- Coramitug is a potential first-in-class amyloid depleter antibody for the treatment of ATTR amyloidosis with cardiomyopathy1-3
- Prothena has now earned $150 million to date of the $1.2 billion total eligible milestone payments from Novo Nordisk
DUBLIN--(BUSINESS WIRE)--$PRTA #Prothena--Prothena Corporation plc (NASDAQ:PRTA) today announced that the Company earned a $50 million milestone payment from Novo Nordisk related to the achievement of a prespecified enrollment target in the ongoing Phase 3 CLEOPATTRA clinical trial evaluating coramitug (formerly PRX004), a potential first-in-class amyloid depleter antibody, for the treatment of ATTR amyloidosis with cardiomyopathy (ATTR-CM).
Novo Nordisk is evaluating coramitug in the ongoing Phase 3 CLEOPATTRA clinical trial in approximately 1280 participants with ATTR-CM with primary completion expected in 2029 (NCT07207811).
Novo Nordisk gained full worldwide rights to the intellectual property and related rights of the ATTR amyloidosis business and pipeline it acquired from Prothena in July 2021. Under the terms of the acquisition agreement, Prothena is eligible to receive up to $1.2 billion upon achievement of clinical development and sales milestones, including $150 million earned to date.
About Coramitug (formerly PRX004)
Coramitug (formerly PRX004) is an investigational antibody designed to deplete amyloid associated with disease pathology in hereditary and wild type ATTR amyloidosis, without affecting the native, normal tetrameric form of the protein1-3. Coramitug’s proposed mechanism of action is to deplete both the deposited amyloid to improve organ function and circulating non-native TTR to prevent further organ deposition1-3. This differentiated depleter mechanism of action could be developed as a monotherapy approach to ATTR amyloidosis and might also complement existing therapeutic approaches which either stabilize or reduce production of the native TTR tetramer3.

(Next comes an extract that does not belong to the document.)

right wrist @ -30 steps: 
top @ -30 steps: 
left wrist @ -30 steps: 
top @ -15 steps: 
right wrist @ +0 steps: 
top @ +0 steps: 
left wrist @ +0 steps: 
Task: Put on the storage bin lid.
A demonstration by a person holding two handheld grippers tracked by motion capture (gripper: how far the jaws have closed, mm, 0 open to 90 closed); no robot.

In a Phase 2 clinical trial conducted by Novo Nordisk, coramitug 60 mg/kg significantly reduced NT-proBNP in a patient population predominantly in which the vast majority (>80%) were already receiving standard of care treatment for ATTR-CM. Furthermore, compared with placebo, coramitug was associated with improvements in multiple echocardiographic parameters of cardiac function, and was well-tolerated in participants with ATTR-CM. These findings support the potential of coramitug as an amyloid-clearing immunotherapy for ATTR-CM and provide a rationale for additional clinical investigation of coramitug for the treatment of patients with ATTR-CM4.